**What is required**
Your job is to retype the whole listing exactly.

**Available data**
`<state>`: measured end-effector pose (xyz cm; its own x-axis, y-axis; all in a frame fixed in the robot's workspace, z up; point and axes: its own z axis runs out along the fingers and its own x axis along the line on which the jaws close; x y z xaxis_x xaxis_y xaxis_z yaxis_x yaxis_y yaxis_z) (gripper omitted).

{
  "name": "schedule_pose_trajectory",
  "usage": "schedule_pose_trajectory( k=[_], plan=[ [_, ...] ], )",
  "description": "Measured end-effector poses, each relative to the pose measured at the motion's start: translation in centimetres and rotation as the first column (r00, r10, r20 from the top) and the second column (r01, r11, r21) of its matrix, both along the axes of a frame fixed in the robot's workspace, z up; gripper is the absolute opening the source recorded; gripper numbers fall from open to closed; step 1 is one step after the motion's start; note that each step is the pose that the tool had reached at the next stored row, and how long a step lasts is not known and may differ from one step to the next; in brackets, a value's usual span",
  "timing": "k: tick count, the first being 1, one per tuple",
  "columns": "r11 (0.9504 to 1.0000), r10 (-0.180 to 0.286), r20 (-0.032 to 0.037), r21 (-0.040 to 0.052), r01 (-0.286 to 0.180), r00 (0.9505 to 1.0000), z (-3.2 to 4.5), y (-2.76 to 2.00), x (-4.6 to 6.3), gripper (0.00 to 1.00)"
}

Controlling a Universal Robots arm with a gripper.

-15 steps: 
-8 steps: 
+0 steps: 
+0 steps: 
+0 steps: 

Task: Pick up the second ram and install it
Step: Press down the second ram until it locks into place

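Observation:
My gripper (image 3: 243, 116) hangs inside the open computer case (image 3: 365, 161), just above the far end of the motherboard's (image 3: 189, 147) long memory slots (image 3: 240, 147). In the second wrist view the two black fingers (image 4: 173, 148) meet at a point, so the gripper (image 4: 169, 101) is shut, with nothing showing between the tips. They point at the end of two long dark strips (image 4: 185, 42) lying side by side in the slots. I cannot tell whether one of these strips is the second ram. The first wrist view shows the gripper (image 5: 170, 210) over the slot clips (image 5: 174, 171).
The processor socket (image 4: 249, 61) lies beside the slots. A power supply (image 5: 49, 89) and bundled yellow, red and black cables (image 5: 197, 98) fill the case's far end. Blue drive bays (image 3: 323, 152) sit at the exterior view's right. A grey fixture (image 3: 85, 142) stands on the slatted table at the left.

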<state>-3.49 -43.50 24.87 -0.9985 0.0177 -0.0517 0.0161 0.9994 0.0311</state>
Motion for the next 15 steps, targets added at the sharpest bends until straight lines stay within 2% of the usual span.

**Task answer**
`<state>`: measured end-effector pose (xyz cm; its own x-axis, y-axis; all in a frame fixed in the robot's workspace, z up; point and axes: its own z axis runs out along the fingers and its own x axis along the line on which the jaws close; x y z xaxis_x xaxis_y xaxis_z yaxis_x yaxis_y yaxis_z) (gripper omitted).

{
  "name": "schedule_pose_trajectory",
  "usage": "schedule_pose_trajectory( k=[_], plan=[ [_, ...] ], )",
  "description": "Measured end-effector poses, each relative to the pose measured at the motion's start: translation in centimetres and rotation as the first column (r00, r10, r20 from the top) and the second column (r01, r11, r21) of its matrix, both along the axes of a frame fixed in the robot's workspace, z up; gripper is the absolute opening the source recorded; gripper numbers fall from open to closed; step 1 is one step after the motion's start; note that each step is the pose that the tool had reached at the next stored row, and how long a step lasts is not known and may differ from one step to the next; in brackets, a value's usual span",
  "timing": "k: tick count, the first being 1, one per tuple",
  "columns": "r11 (0.9504 to 1.0000), r10 (-0.180 to 0.286), r20 (-0.032 to 0.037), r21 (-0.040 to 0.052), r01 (-0.286 to 0.180), r00 (0.9505 to 1.0000), z (-3.2 to 4.5), y (-2.76 to 2.00), x (-4.6 to 6.3), gripper (0.00 to 1.00)"
}

Controlling a Universal Robots arm with a gripper.

-15 steps: 
-8 steps: 
+0 steps: 
+0 steps: 
+0 steps: 

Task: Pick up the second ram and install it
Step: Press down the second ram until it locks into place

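Observation:
My gripper (image 3: 243, 116) hangs inside the open computer case (image 3: 365, 161), just above the far end of the motherboard's (image 3: 189, 147) long memory slots (image 3: 240, 147). In the second wrist view the two black fingers (image 4: 173, 148) meet at a point, so the gripper (image 4: 169, 101) is shut, with nothing showing between the tips. They point at the end of two long dark strips (image 4: 185, 42) lying side by side in the slots. I cannot tell whether one of these strips is the second ram. The first wrist view shows the gripper (image 5: 170, 210) over the slot clips (image 5: 174, 171).
The processor socket (image 4: 249, 61) lies beside the slots. A power supply (image 5: 49, 89) and bundled yellow, red and black cables (image 5: 197, 98) fill the case's far end. Blue drive bays (image 3: 323, 152) sit at the exterior view's right. A grey fixture (image 3: 85, 142) stands on the slatted table at the left.
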
<state>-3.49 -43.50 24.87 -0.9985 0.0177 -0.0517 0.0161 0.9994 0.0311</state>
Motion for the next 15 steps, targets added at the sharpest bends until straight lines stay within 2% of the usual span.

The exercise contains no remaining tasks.